- **Activity**:
Count the lines below that carry the word "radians". Answer with that number alone.
Data below START
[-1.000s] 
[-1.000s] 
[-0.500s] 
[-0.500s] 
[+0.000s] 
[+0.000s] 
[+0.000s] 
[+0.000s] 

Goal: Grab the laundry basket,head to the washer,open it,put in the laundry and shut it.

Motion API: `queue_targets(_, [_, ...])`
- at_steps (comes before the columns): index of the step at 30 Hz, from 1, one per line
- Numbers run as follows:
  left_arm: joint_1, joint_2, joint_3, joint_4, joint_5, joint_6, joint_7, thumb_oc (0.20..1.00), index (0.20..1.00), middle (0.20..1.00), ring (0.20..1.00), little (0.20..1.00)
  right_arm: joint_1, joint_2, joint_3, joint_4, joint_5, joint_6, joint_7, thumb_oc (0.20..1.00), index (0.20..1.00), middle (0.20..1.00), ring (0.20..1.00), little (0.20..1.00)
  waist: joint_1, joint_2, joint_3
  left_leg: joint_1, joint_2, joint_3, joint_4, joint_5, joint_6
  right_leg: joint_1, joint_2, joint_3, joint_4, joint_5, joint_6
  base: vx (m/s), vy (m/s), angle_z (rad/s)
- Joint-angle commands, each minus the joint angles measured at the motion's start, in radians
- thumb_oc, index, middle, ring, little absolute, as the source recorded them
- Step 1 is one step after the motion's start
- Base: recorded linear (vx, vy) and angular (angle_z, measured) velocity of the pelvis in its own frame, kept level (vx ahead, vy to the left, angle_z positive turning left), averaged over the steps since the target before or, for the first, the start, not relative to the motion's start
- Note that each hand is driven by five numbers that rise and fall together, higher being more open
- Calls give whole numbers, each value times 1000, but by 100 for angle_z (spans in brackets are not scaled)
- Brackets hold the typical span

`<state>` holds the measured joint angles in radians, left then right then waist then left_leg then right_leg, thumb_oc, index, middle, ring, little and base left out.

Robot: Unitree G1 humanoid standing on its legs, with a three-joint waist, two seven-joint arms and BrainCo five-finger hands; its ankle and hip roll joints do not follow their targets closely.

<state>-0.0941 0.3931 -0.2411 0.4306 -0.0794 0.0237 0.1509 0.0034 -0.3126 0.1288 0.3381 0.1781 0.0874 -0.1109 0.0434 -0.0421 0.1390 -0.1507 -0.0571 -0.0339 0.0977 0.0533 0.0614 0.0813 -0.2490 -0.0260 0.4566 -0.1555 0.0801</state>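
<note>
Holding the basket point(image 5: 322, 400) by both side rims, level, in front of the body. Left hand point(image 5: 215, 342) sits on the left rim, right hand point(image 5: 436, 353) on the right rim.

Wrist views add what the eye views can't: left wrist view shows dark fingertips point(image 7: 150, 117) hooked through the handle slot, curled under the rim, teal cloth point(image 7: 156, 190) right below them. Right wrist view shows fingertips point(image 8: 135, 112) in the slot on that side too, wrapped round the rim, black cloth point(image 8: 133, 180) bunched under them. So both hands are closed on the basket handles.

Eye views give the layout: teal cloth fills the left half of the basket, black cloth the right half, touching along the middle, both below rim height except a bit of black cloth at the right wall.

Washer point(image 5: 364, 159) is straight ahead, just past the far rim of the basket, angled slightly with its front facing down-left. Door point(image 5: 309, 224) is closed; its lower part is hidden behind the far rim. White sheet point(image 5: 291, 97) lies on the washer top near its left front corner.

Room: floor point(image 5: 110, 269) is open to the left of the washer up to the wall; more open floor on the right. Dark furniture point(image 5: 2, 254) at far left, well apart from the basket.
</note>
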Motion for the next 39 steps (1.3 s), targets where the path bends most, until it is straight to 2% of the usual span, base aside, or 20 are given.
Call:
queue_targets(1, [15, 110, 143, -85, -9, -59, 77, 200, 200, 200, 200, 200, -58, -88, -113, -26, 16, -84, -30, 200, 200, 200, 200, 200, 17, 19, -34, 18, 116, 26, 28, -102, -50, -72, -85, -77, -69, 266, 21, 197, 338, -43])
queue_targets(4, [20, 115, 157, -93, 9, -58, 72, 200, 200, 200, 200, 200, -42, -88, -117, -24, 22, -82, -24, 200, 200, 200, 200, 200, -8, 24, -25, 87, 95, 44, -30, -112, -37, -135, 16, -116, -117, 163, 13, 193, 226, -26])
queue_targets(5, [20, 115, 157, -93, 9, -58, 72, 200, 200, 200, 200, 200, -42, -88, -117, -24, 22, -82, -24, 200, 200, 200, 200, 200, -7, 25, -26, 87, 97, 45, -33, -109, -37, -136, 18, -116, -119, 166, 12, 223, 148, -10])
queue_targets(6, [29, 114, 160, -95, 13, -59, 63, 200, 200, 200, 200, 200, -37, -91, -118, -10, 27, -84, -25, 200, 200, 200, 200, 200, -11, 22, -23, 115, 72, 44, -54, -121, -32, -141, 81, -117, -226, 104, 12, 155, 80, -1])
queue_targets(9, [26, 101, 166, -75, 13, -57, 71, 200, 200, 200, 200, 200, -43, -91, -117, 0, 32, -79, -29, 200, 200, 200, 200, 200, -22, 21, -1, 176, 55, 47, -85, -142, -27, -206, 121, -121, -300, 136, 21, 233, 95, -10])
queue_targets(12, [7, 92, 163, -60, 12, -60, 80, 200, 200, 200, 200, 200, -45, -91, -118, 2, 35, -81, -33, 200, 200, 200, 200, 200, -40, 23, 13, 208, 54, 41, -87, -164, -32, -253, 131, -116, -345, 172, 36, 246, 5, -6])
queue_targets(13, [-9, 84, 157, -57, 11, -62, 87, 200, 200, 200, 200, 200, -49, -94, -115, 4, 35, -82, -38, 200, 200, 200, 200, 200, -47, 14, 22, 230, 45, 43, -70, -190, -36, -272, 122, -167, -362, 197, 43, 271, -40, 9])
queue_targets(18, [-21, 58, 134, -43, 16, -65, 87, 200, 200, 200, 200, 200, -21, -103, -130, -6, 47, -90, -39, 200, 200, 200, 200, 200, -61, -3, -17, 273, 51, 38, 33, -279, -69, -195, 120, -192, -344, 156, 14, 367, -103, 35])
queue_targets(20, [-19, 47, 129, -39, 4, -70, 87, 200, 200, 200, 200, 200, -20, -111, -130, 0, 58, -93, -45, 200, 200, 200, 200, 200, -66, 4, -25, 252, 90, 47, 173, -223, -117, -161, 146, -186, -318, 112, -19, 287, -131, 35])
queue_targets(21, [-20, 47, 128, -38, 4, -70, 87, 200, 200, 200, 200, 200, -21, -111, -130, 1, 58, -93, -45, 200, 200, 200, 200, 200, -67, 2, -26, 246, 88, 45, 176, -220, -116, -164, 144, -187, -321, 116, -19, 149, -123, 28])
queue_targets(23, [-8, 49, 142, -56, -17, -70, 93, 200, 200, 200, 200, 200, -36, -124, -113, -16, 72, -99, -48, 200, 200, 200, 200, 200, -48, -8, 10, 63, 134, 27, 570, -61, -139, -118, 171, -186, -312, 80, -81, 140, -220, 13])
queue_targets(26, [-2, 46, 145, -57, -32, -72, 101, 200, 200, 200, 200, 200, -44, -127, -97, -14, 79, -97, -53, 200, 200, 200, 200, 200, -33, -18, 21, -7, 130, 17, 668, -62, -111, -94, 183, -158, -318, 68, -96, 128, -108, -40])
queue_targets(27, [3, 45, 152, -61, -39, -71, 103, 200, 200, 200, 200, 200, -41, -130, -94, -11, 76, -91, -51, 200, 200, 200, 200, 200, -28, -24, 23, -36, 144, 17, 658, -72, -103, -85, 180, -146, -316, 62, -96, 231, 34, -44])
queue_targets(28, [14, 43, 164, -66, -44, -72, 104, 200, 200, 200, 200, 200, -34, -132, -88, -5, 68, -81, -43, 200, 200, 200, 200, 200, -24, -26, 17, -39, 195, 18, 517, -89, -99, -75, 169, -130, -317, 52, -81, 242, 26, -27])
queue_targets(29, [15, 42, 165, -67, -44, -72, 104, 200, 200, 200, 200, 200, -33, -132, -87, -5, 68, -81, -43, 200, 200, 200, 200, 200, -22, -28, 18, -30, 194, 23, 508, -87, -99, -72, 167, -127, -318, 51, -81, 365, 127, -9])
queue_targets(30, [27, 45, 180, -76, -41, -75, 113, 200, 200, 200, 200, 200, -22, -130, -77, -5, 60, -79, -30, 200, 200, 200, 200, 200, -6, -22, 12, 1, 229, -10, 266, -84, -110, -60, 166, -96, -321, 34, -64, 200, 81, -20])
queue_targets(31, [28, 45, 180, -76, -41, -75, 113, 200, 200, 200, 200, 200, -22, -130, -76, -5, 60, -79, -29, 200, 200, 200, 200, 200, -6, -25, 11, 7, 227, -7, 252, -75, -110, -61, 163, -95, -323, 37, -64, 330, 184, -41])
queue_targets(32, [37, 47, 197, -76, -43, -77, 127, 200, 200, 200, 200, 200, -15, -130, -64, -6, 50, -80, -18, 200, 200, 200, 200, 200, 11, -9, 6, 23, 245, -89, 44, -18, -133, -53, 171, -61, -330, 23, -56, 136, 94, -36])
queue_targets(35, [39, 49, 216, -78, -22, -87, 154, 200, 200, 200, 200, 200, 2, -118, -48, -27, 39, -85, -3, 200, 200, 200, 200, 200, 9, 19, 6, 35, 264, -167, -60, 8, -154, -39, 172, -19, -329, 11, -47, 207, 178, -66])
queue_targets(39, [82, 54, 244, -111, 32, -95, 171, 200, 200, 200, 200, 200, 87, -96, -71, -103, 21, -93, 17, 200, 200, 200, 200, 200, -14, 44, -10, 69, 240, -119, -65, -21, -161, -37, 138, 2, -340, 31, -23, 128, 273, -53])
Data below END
- **Your solution**:
2